And most of us cannot afford enterprise machines.Most that run them can't out perform Mike and Mike.


----------



## mike047 (Jun 5, 2009)

RAMMIE said:


> And most of us cannot afford enterprise machines.Most that run them can't out perform Mike and Mike.



What do we have together 60-70 million Boinc???


----------



## RAMMIE (Jun 5, 2009)

mike047 said:


> What do we have together 60-70 million Boinc???



I got 20.You must be kickin' something serious!


----------



## mike047 (Jun 5, 2009)

RAMMIE said:


> I got 20.You must be kickin' something serious!



I think we have about 62m between us....all good science


----------



## Naekuh (Jun 5, 2009)

Dude... im leaving this thread because i got a  very rude PM from someone id care not to disclose. 

Anyhow... its really sad because i crunched with a lot of ya for a while and to be treated like shark meat really hurt. 

I wish your team the best... as for me... i hope the guy reflects on what he just did and not repeats it to anyone else.


----------



## stanhemi (Jun 5, 2009)

well i don't know your storie (about the p.m) but if people on tpu wcg treat us like that .......:shadedshu it sad i fold since november 08 and never had problem.but i'm new to wcg tpu.


----------



## RAMMIE (Jun 5, 2009)

Naekuh said:


> Dude... im leaving this thread because i got a  very rude PM from someone id care not to disclose.
> 
> Anyhow... its really sad because i crunched with a lot of ya for a while and to be treated like shark meat really hurt.
> 
> I wish your team the best... as for me... i hope the guy reflects on what he just did and not repeats it to anyone else.



I am the guilty party.
Didn't think it was rude to suggest that he crunch with such high end CPUs instead of  just giving advice to buy high end platforms.Sorry if I ruffled your feathers.


----------



## Laurijan (Nov 2, 2009)

Should i limit my crunching to the project that has given me the most points so far? And if yes how do i select the projects to run?


----------



## [Ion] (Nov 2, 2009)

Laurijan said:


> Should i limit my crunching to the project that has given me the most points so far? And if yes how do i select the projects to run?



My Projects --> Select any you want --> Save
I'm currently running HFCC and RICE (both of which get pretty good points, HPF2 and HCC didn't give the best PPD, and, at least in the case of HPF2, errored a lot for me so I don't run it anymore)


----------



## vaiopup (Nov 2, 2009)

Laurijan said:


> Should i limit my crunching to the project that has given me the most points so far? And if yes how do i select the projects to run?

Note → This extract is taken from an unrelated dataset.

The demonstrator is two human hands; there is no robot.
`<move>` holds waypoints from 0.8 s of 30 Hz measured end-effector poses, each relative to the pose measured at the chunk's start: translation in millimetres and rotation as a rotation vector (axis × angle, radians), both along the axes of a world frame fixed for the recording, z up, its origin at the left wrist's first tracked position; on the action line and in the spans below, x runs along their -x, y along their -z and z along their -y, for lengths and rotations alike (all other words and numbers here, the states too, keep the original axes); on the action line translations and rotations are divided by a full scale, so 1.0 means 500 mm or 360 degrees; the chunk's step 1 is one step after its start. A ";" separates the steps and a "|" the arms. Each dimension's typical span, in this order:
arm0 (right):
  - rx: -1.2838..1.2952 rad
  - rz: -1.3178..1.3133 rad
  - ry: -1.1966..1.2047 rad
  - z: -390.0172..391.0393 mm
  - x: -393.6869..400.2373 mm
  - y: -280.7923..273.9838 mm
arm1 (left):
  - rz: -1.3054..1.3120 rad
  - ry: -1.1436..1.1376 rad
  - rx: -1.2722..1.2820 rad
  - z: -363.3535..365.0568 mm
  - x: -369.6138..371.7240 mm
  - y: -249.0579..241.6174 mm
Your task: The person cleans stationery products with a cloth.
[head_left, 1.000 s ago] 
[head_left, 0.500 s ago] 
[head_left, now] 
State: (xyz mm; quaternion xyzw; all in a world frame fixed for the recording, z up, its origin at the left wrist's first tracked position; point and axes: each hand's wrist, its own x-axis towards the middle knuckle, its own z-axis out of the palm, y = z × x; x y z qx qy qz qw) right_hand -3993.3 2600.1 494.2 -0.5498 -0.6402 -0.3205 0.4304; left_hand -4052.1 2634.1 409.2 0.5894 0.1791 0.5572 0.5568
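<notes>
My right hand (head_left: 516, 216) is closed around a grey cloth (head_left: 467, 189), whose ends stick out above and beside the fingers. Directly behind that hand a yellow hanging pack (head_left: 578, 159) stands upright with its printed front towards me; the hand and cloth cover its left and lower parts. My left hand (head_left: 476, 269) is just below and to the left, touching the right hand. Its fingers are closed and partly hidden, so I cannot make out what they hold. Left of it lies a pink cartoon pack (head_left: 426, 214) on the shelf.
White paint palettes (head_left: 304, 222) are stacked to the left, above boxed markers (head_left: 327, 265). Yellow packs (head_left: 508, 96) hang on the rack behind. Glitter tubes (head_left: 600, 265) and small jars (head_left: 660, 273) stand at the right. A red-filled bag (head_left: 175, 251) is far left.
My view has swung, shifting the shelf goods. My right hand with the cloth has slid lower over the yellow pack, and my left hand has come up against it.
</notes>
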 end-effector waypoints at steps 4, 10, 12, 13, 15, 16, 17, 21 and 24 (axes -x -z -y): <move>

Select the projects you BELIEVE IN


----------



## Laurijan (Nov 3, 2009)

I changed in "Device Manager" - "Device Profiles" - the setting to "Maximum Output"... has this big impact on the PPD and do i have to restart the client to get this maximum output?

Edit: Ok i see in Task Manager that my CPU is on 100% load all the time now.. hope this will get me more PPD


----------